Cultivation of Rhizopus oligosporus and Mucor circinelloides on corn-ethanol thin stillage has been reported to significantly remove COD, TSS, glycerol and organic acids; making in-plant water reuse much more viable while producing a protein-rich animal feed biomass with a high oil content and valuable fatty acids. As fungal biomass cultivation is scaled up from lab to bench and pilot scale, aseptic methods become difficult and cost prohibitive. Non-aseptic fungal cultivation on thin stillage has been reported to have fungal and bacterial contaminants resulting in reduced biomass yields. Chemical oxidizers sodium hypochlorite, chlorine dioxide, iodophor and ozone along with antibiotics penicillin-streptomycin were tested as potential selective disinfectants to enhance fungal biomass yields.

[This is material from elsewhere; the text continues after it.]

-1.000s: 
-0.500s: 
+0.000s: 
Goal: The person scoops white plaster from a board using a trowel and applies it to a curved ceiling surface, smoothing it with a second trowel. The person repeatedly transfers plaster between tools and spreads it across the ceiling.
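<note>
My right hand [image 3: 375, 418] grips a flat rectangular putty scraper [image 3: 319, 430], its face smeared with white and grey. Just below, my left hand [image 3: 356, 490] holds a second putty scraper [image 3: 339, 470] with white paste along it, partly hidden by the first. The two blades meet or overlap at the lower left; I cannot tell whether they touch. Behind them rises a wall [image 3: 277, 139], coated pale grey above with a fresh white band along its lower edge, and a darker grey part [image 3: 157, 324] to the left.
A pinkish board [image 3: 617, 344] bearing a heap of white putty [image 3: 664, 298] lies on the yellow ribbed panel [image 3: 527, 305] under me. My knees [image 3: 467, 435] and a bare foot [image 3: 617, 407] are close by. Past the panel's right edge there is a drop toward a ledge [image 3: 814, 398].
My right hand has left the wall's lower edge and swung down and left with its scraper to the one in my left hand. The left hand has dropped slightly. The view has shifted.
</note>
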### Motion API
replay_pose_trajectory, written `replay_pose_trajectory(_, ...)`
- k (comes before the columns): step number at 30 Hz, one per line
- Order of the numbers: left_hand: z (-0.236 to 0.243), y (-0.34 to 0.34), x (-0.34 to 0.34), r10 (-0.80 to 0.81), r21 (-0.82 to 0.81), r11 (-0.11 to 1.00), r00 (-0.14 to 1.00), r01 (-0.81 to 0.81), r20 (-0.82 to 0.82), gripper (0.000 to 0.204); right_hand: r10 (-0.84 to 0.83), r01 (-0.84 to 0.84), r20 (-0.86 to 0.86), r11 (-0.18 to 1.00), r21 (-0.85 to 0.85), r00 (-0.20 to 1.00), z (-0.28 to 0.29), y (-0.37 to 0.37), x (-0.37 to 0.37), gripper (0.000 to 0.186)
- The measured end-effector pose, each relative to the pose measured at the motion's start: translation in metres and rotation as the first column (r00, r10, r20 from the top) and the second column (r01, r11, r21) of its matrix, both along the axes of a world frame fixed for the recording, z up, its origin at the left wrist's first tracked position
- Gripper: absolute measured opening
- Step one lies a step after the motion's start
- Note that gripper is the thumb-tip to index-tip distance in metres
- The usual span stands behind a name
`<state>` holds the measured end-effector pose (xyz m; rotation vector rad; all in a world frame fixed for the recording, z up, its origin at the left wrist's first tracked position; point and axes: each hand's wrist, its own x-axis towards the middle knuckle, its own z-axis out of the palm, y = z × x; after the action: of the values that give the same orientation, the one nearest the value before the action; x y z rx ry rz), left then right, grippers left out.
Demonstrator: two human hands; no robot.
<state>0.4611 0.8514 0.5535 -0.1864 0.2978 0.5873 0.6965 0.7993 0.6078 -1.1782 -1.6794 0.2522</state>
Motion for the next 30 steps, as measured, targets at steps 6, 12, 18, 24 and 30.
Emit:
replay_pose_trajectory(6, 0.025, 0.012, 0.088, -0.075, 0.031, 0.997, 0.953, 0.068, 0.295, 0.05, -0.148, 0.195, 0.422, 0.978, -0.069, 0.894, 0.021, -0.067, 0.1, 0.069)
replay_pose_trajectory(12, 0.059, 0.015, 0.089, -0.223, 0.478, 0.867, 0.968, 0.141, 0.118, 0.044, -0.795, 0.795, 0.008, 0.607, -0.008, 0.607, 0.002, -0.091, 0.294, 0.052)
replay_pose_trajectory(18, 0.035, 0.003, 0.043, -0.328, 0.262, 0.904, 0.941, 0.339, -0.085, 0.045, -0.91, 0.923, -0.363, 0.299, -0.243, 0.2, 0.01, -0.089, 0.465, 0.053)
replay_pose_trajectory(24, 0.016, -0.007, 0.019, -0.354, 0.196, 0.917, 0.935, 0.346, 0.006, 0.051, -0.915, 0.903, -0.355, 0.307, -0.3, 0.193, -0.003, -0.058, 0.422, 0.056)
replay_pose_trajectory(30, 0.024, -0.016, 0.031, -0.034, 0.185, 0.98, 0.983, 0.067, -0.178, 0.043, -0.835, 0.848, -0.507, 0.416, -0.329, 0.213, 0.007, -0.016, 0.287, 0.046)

Fungal biomass grown on thin stillage also has the potential to be a promising feedstock for advanced biofuels due to its short 2-3 day fermentation period and high oil content. Drop-in biofuel consumption is projected to more than double from 2014-2019. Fungal biomass feedstock for thermochemical processing to produce bio-crude oil that is upgradable to drop-in renewable diesel could help to meet this increasing demand. Suspended growth fungal biomass cultivated in thin stillage has a high moisture content making aqueous-phase processing through hydrothermal liquefaction (HTL) a favorable thermochemical process for generating biofuels compared to dry feedstock required for traditional gasification and pyrolysis. Continuous HTL of fungal biomass using a 1.5L supercritical flow reactor to produce bio-crude oil was accomplished. The fungal bio-crude oil was then analyzed and compared with microalgae bio-crude oil produced by like methods.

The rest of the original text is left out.